= YOUR INSTRUCTIONS =
Write out all of the data exactly as it appears.

= THE DATA =
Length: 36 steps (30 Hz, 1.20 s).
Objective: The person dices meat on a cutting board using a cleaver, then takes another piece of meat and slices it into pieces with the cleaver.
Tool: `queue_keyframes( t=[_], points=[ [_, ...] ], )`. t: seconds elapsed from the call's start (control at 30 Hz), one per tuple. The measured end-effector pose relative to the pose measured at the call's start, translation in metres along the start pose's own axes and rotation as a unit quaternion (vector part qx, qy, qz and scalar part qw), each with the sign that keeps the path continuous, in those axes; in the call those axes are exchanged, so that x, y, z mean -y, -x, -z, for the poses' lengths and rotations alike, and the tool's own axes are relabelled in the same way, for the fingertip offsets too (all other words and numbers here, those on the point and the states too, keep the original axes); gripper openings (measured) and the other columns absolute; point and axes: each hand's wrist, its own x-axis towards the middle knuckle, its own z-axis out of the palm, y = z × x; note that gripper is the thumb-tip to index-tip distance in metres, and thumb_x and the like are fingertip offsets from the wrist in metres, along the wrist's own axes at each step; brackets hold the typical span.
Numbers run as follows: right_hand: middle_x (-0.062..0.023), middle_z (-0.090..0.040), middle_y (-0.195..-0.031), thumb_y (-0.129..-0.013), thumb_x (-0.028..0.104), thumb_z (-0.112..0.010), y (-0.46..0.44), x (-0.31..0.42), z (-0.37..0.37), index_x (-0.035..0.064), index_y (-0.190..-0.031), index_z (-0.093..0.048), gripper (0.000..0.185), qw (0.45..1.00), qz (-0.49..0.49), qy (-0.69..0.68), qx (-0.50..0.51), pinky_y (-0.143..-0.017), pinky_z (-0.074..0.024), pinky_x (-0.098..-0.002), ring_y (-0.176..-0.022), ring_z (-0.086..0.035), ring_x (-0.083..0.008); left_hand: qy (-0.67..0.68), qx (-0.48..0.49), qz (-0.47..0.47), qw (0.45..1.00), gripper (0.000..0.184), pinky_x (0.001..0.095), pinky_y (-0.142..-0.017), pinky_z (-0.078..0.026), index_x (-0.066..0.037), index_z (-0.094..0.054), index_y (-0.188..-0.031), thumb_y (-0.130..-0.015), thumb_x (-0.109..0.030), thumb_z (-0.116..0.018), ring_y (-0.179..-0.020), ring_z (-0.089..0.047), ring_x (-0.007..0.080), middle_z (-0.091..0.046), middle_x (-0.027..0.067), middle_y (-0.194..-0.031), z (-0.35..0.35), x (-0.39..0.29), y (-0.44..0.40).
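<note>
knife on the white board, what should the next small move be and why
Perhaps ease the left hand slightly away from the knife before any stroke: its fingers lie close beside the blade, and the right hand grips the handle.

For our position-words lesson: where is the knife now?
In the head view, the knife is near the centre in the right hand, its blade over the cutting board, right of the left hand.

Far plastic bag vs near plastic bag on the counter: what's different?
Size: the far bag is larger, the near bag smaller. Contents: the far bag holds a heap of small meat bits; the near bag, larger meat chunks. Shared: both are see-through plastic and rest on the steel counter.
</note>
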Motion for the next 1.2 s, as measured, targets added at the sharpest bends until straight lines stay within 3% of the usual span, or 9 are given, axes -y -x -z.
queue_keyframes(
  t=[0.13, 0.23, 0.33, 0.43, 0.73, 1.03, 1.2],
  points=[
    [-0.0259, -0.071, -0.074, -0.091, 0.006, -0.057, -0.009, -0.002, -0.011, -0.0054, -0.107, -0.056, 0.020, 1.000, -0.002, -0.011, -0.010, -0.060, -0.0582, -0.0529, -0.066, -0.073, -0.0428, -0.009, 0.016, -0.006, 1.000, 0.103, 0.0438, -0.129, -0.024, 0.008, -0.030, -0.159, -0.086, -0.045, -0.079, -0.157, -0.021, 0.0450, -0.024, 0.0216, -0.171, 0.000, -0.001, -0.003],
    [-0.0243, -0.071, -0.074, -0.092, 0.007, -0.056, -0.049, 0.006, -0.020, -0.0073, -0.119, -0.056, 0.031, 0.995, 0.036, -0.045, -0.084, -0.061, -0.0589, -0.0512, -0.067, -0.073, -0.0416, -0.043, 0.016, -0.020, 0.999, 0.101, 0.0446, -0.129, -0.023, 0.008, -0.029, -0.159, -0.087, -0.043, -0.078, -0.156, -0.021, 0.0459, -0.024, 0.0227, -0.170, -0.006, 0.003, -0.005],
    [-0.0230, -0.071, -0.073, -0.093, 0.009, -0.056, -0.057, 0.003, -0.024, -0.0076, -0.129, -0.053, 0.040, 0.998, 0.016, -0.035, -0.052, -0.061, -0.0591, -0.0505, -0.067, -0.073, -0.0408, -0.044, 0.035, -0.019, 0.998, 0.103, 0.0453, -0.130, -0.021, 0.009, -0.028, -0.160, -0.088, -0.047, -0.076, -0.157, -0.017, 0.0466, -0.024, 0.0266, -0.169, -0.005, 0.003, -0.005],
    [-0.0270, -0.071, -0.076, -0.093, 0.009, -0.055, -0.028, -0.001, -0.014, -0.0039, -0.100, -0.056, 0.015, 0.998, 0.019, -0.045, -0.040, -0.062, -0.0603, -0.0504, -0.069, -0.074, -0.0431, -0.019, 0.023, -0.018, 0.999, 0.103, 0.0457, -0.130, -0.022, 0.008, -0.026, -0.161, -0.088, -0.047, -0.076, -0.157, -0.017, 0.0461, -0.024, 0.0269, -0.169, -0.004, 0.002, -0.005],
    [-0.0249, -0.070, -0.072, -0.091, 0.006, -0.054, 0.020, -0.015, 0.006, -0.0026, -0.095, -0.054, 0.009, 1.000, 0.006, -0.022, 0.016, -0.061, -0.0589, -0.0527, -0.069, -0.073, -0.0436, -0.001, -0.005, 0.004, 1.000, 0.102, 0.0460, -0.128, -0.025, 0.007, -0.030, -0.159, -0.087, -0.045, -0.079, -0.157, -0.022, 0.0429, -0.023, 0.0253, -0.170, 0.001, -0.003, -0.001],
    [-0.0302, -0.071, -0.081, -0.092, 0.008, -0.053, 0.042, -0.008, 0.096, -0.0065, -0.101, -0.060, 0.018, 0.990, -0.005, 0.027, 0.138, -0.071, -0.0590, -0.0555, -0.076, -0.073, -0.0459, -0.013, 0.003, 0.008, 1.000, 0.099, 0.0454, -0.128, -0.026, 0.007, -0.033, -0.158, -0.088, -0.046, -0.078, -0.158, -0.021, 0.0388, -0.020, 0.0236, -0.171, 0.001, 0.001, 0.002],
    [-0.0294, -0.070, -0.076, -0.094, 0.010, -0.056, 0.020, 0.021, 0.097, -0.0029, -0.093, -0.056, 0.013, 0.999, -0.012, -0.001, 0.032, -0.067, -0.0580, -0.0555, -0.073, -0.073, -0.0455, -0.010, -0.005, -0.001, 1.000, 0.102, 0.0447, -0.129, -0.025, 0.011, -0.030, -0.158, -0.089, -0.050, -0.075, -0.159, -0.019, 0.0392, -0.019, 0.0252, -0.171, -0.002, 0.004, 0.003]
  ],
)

= ANSWER BELOW =
Length: 36 steps (30 Hz, 1.20 s).
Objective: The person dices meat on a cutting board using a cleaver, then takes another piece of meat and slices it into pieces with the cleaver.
Tool: `queue_keyframes( t=[_], points=[ [_, ...] ], )`. t: seconds elapsed from the call's start (control at 30 Hz), one per tuple. The measured end-effector pose relative to the pose measured at the call's start, translation in metres along the start pose's own axes and rotation as a unit quaternion (vector part qx, qy, qz and scalar part qw), each with the sign that keeps the path continuous, in those axes; in the call those axes are exchanged, so that x, y, z mean -y, -x, -z, for the poses' lengths and rotations alike, and the tool's own axes are relabelled in the same way, for the fingertip offsets too (all other words and numbers here, those on the point and the states too, keep the original axes); gripper openings (measured) and the other columns absolute; point and axes: each hand's wrist, its own x-axis towards the middle knuckle, its own z-axis out of the palm, y = z × x; note that gripper is the thumb-tip to index-tip distance in metres, and thumb_x and the like are fingertip offsets from the wrist in metres, along the wrist's own axes at each step; brackets hold the typical span.
Numbers run as follows: right_hand: middle_x (-0.062..0.023), middle_z (-0.090..0.040), middle_y (-0.195..-0.031), thumb_y (-0.129..-0.013), thumb_x (-0.028..0.104), thumb_z (-0.112..0.010), y (-0.46..0.44), x (-0.31..0.42), z (-0.37..0.37), index_x (-0.035..0.064), index_y (-0.190..-0.031), index_z (-0.093..0.048), gripper (0.000..0.185), qw (0.45..1.00), qz (-0.49..0.49), qy (-0.69..0.68), qx (-0.50..0.51), pinky_y (-0.143..-0.017), pinky_z (-0.074..0.024), pinky_x (-0.098..-0.002), ring_y (-0.176..-0.022), ring_z (-0.086..0.035), ring_x (-0.083..0.008); left_hand: qy (-0.67..0.68), qx (-0.48..0.49), qz (-0.47..0.47), qw (0.45..1.00), gripper (0.000..0.184), pinky_x (0.001..0.095), pinky_y (-0.142..-0.017), pinky_z (-0.078..0.026), index_x (-0.066..0.037), index_z (-0.094..0.054), index_y (-0.188..-0.031), thumb_y (-0.130..-0.015), thumb_x (-0.109..0.030), thumb_z (-0.116..0.018), ring_y (-0.179..-0.020), ring_z (-0.089..0.047), ring_x (-0.007..0.080), middle_z (-0.091..0.046), middle_x (-0.027..0.067), middle_y (-0.194..-0.031), z (-0.35..0.35), x (-0.39..0.29), y (-0.44..0.40).
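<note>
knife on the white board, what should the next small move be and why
Perhaps ease the left hand slightly away from the knife before any stroke: its fingers lie close beside the blade, and the right hand grips the handle.

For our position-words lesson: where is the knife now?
In the head view, the knife is near the centre in the right hand, its blade over the cutting board, right of the left hand.

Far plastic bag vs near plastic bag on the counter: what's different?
Size: the far bag is larger, the near bag smaller. Contents: the far bag holds a heap of small meat bits; the near bag, larger meat chunks. Shared: both are see-through plastic and rest on the steel counter.
</note>
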Motion for the next 1.2 s, as measured, targets added at the sharpest bends until straight lines stay within 3% of the usual span, or 9 are given, axes -y -x -z.
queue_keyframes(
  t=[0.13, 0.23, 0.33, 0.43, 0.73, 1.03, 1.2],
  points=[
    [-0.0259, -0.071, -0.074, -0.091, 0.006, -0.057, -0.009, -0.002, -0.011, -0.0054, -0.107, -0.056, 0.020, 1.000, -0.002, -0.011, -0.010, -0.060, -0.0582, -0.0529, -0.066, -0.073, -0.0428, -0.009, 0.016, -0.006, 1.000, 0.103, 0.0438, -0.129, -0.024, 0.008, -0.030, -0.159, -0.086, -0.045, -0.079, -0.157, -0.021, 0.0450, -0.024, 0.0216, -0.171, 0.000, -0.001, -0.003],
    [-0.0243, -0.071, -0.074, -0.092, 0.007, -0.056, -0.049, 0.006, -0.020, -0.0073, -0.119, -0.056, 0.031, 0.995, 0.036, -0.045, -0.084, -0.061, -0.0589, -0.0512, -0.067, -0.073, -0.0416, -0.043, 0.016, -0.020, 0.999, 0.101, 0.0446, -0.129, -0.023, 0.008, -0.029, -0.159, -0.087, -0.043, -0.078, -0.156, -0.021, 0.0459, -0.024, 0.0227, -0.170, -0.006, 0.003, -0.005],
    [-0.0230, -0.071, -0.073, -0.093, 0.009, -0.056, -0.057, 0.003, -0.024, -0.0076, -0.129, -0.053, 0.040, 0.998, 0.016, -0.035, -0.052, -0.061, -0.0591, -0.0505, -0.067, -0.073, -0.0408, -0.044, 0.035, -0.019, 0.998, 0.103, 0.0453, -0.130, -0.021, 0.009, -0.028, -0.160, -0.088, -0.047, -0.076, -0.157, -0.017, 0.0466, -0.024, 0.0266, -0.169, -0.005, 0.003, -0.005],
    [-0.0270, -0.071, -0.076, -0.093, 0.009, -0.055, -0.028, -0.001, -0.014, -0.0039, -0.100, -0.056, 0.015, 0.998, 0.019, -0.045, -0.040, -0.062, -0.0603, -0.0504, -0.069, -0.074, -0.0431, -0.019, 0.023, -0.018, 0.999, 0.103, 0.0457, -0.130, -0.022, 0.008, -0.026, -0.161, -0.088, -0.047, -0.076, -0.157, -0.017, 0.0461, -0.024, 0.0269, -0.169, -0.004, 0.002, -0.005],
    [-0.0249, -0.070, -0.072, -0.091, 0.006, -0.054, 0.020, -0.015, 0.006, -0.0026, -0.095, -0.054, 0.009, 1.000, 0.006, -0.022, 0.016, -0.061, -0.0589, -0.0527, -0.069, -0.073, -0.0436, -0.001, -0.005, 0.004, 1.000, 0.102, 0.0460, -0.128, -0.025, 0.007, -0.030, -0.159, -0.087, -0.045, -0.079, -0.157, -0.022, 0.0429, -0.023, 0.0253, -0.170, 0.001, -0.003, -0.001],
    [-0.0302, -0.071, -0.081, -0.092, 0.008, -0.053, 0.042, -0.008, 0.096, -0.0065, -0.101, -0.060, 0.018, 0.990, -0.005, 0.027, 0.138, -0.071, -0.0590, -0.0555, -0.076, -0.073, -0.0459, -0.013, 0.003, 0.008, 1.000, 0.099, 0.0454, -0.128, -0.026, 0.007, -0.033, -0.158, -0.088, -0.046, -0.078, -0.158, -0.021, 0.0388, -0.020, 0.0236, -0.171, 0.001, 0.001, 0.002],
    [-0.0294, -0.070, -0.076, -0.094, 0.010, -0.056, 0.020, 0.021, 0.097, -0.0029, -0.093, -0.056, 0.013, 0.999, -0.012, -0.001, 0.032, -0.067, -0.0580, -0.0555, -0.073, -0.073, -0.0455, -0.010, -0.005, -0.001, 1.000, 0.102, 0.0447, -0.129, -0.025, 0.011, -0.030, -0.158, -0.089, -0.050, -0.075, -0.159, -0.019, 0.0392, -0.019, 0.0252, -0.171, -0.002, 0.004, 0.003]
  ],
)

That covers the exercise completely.